Why "Thor" is a better movie than "Thor 2"

There's a lot of pressure on sequels and people have a lot of ready-made b.s. to unload. I understand the idea that the sequel has to live up to the first in some way--while also not simply recycling what worked about the first. But there's that attitude that the sequel is destined to be crap because it's just a naked cash grab--that makes very little sense. What was the first, just done for some altruistic reason other than cash?

That said, I went into Thor: The Dark World with no pre-made animus against sequels and franchises, and just a hope that it would continue the fun and interesting work done in the other Marvel movies. (What are we at now? This was the eighth movie in the Marvel Cinematic Universe. That's a lot of baggage to carry--though less once you realize that the second movie was Norton's Hulk movie.)

This being a professional work of craft, there are a lot of things that went perfectly right or that can't really be complained about.
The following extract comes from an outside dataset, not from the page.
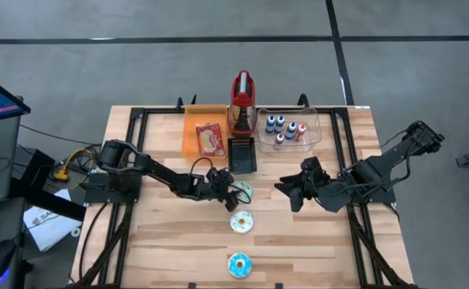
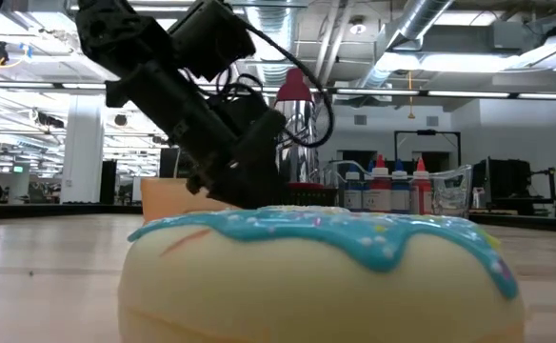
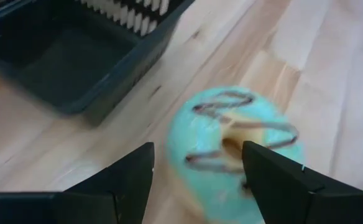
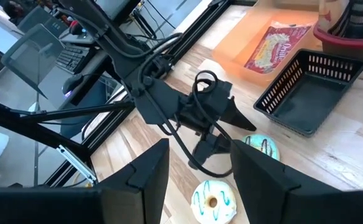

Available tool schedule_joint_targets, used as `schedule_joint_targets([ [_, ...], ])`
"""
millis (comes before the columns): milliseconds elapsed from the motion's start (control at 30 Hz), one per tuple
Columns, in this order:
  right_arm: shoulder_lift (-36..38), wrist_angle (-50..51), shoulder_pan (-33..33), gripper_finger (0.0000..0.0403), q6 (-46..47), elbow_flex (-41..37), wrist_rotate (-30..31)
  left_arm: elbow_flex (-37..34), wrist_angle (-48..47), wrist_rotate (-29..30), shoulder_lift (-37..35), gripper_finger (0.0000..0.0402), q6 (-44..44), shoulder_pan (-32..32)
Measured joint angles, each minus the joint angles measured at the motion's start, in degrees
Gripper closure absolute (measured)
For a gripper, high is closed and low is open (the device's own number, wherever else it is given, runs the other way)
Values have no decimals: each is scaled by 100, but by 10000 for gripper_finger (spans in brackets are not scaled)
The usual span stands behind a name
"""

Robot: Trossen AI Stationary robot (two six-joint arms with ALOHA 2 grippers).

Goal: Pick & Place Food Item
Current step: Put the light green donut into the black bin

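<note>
The left gripper (image 1: 233, 191) stands with its jaws wide open and holds nothing. Between its two fingers lies a green donut (image 3: 234, 149) with brown stripes, flat on the table (image 1: 162, 249), and just beyond the jaws sits the black basket (image 1: 242, 155).

The food item (image 1: 210, 139), a flat red packet with a pale picture, is not near these jaws. It lies in the orange tray (image 1: 191, 120), past the basket, well apart from both grippers.

I judge the packet to be light, thin and soft, with a smooth film that can slip. It will bend if it is taken at a corner, so a hold across one long edge seems safer.

The tray rim is low, but the basket and a red bottle (image 1: 243, 100) stand close beside it, so the clearest approach is from above. The right gripper (image 1: 293, 191) waits partly open and empty, over bare table.
</note>
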State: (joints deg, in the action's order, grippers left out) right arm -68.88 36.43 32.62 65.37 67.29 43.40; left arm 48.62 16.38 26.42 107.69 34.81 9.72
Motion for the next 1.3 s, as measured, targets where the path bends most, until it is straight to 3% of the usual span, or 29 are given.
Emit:
schedule_joint_targets([
  [333, 0, -22, 0, 239, 17, -2, -2, 234, -47, -14, 316, 180, 144, -15],
  [667, 0, -27, 0, 239, 19, -2, -2, 223, -4, 10, 205, 280, 323, -13],
  [833, 0, -22, 4, 239, 17, -2, -4, 219, 2, 4, 8, 306, 287, 0],
  [1100, 0, -20, 71, 239, 46, -2, 2, 217, -175, -88, -670, 311, -204, 186],
  [1300, 0, 0, 79, 239, 61, -2, 147, 228, -499, 674, -1375, 312, -1206, 71],
])
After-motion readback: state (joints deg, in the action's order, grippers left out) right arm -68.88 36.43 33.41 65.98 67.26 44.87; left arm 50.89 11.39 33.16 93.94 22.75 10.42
So: things are pretty, both real things--they had a credit for a leatherworker--and not real things, like dark elf spacecraft. And the acting is good. (Also, I saw someone complain that there wasn't a personal touch in the film, but except for Whedony dialogue in The Avengers and Shane Blacky dialogue in Iron Man 3, I'm not sure what sort of overt personal touch there is in many of the other movies. So that seems like a critique that hasn't quite had time to bake.)

That said, the story isn't very interesting, starting (as these things so often do) with the antagonist: Malekith. So the dark elves lived before the universe and want to plunge it back into nothingness. At the same time, the dark elves live on one of the nine realms that exists in the universe. I can get past weirdness like that (there's a way to reconcile that), but we still have a really big goal (destroy everything) with a very abstract drive (I am king of nothing). It's a very unengaging villain goal.

Which is probably why Thor 2 is set up so that much of Thor's conflict is with his dad, which is pretty ho-hum and a bit of a replay from the first movie. Sure, dad now approves of his son but disapproves of his son's love life (as opposed to the first, where he disapproved of both). And there's some argle-bargle about how Odin is acting so bad that he's as bad as Malekith. Wait, the guy who wants to protect his realm is as bad as the guy who would sacrifice everyone in order to end the universe?

Once again, the best parts of the movie center on Thor and Loki and Loki's confused status: he's a giant, but he's also an Asgardian; he's beloved by his mother but less so by his father; he wants power and respect, but what would he actually do if he had either?